[<prev] [next>] [<thread-prev] [thread-next>] [day] [month] [year] [list]
Message-ID: <9169f4a1-1ad3-4ef0-8d16-eabebfa64cf0@arm.com>
Date: Thu, 31 Jul 2025 12:42:21 +0530
From: Dev Jain <dev.jain@....com>
To: Catalin Marinas <catalin.marinas@....com>
Cc: will@...nel.org, anshuman.khandual@....com, quic_zhenhuah@...cinc.com,
ryan.roberts@....com, kevin.brodsky@....com, yangyicong@...ilicon.com,
joey.gouly@....com, linux-arm-kernel@...ts.infradead.org,
linux-kernel@...r.kernel.org, david@...hat.com, mark.rutland@....com,
urezki@...il.com
Subject: Re: [RESEND PATCH v5] arm64: Enable vmalloc-huge with ptdump
On 30/07/25 10:30 pm, Catalin Marinas wrote:
> On Wed, Jul 23, 2025 at 09:48:27PM +0530, Dev Jain wrote:
>> diff --git a/arch/arm64/include/asm/vmalloc.h b/arch/arm64/include/asm/vmalloc.h
>> index 12f534e8f3ed..e835fd437ae0 100644
>> --- a/arch/arm64/include/asm/vmalloc.h
>> +++ b/arch/arm64/include/asm/vmalloc.h
>> @@ -12,15 +12,13 @@ static inline bool arch_vmap_pud_supported(pgprot_t prot)
>> /*
>> * SW table walks can't handle removal of intermediate entries.
>> */
>> - return pud_sect_supported() &&
>> - !IS_ENABLED(CONFIG_PTDUMP_DEBUGFS);
>> + return pud_sect_supported();
> Does the "SW table walks..." comment still make sense?
Anshuman pointed that out, I missed dropping that.
>
>> diff --git a/arch/arm64/mm/mmu.c b/arch/arm64/mm/mmu.c
>> index 00ab1d648db6..49932c1dd34e 100644
>> --- a/arch/arm64/mm/mmu.c
>> +++ b/arch/arm64/mm/mmu.c
> [...]
>> @@ -1301,16 +1319,76 @@ int pud_free_pmd_page(pud_t *pudp, unsigned long addr)
>> }
>>
>> table = pmd_offset(pudp, addr);
>> +
>> + /*
>> + * Our objective is to prevent ptdump from reading a PMD table which has
>> + * been freed. Assume that ptdump_walk_pgd() (call this thread T1)
>> + * executes completely on CPU1 and pud_free_pmd_page() (call this thread
>> + * T2) executes completely on CPU2. Let the region sandwiched by the
> I think "executes completely on CPU*" is confusing. Just talk about
> threads as they can be migrated between CPUs and the memory model is
> preserved.
Okay.
>
>> + * mmap_write_lock/unlock in T1 be called CS (the critical section).
>> + *
>> + * Claim: The CS of T1 will never operate on a freed PMD table.
>> + *
>> + * Proof:
>> + *
>> + * Case 1: The static branch is visible to T2.
>> + *
>> + * Case 1 (a): T1 acquires the lock before T2 can.

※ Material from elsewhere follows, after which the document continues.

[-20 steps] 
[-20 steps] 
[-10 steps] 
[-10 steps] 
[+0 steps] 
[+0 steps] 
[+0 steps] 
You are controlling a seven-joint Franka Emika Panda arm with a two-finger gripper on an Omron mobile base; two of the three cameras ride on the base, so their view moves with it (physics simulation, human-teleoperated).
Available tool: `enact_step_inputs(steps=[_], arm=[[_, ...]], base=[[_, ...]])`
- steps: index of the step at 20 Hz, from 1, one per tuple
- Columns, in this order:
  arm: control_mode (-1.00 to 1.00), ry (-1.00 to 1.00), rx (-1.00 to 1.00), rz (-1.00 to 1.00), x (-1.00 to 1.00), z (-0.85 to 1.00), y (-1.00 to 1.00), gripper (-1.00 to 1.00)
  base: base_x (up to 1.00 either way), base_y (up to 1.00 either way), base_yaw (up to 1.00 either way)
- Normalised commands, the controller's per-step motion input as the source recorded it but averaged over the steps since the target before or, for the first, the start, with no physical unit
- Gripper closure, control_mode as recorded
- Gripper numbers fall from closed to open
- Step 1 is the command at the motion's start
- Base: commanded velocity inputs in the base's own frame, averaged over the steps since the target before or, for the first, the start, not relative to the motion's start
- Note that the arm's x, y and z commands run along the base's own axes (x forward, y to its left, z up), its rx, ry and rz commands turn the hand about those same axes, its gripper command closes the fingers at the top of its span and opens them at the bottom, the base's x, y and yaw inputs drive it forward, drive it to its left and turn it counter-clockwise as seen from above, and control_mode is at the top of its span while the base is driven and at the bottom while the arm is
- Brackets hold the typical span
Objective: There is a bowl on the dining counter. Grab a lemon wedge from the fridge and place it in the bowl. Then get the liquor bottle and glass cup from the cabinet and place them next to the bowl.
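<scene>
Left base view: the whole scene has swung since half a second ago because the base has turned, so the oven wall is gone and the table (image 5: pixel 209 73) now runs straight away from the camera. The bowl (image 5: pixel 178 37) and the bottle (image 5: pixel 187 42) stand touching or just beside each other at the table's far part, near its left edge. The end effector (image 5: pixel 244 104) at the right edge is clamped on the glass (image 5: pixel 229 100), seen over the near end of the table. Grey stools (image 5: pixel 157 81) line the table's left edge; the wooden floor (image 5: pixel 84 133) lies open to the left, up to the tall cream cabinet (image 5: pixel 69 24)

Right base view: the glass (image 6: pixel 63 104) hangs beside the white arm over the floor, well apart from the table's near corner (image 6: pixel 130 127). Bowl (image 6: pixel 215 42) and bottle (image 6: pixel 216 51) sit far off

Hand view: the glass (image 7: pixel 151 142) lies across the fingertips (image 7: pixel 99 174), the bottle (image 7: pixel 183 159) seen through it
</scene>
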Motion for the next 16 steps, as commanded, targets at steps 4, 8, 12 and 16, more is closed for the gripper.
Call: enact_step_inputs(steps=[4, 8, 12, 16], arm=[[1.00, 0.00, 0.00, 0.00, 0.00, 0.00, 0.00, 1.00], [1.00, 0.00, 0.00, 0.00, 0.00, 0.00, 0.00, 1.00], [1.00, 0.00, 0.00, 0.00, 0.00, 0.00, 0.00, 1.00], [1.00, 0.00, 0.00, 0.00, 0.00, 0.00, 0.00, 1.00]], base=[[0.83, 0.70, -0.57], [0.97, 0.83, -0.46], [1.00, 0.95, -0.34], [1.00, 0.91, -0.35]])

>> + * T2 will block until T1 drops the lock, so pmd_free() will only be
>> + * executed after T1 exits CS.
> This assumes that there is some ordering between unlock and pmd_free()

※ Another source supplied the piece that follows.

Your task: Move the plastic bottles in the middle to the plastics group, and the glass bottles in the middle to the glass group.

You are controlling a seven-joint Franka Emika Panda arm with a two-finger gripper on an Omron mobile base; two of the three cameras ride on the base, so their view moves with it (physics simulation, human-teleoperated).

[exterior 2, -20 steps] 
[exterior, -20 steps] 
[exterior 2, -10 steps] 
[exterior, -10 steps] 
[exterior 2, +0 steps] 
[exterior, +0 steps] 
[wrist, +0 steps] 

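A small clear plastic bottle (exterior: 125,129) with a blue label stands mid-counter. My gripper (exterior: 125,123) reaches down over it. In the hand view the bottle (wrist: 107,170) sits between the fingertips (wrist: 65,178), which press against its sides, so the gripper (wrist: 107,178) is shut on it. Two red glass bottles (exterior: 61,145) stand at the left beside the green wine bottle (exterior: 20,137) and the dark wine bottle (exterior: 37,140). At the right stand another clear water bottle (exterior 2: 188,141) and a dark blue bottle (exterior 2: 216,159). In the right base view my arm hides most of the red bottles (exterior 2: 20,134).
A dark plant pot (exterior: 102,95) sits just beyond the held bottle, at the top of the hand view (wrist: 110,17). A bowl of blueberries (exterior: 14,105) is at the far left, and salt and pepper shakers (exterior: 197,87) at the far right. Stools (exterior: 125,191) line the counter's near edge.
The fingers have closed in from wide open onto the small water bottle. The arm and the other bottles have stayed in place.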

> (e.g. some poisoning of the old page). The unlock only gives us release
> semantics, not acquire. It just happens that we have an atomic
> dec-and-test down the __free_pages() path but I'm not convinced we
> should rely on it unless free_pages() has clear semantics on ordering
> related to prior memory writes.
I replied in the other mail to Ryan, hopefully that logic is satisfactory.
>
>> + *
>> + * Case 1 (b): T2 acquires the lock before T1 can.
>> + * The sequence of barriers issued in __flush_tlb_kernel_pgtable()
>> + * ensures that an empty PUD (via pud_clear()) is visible to T1 before
>> + * T1 can enter CS, therefore it is impossible for the CS to get hold
>> + * of the address of the isolated PMD table.
> Is this the effect of the barriers in the TLB flushing or the release
> semantics of the unlock?
Yeah you are right :) the release semantics of unlock guarantee that
an empty PUD will be observed before unlock, and the unlock
will have to happen before T1 can enter CS - the associativity leads us
to the conclusion.
>
>> + *
>> + * Case 2: The static branch is not visible to T2.
>> + *
>> + * Since static_branch_enable() (via dmb(ish)) and mmap_write_lock()
>> + * have acquire semantics, it is guaranteed that the static branch
> Does static_branch_disable() have release semantics? I think it does via
> some atomic_cmpxchg() but it's worth spelling it out.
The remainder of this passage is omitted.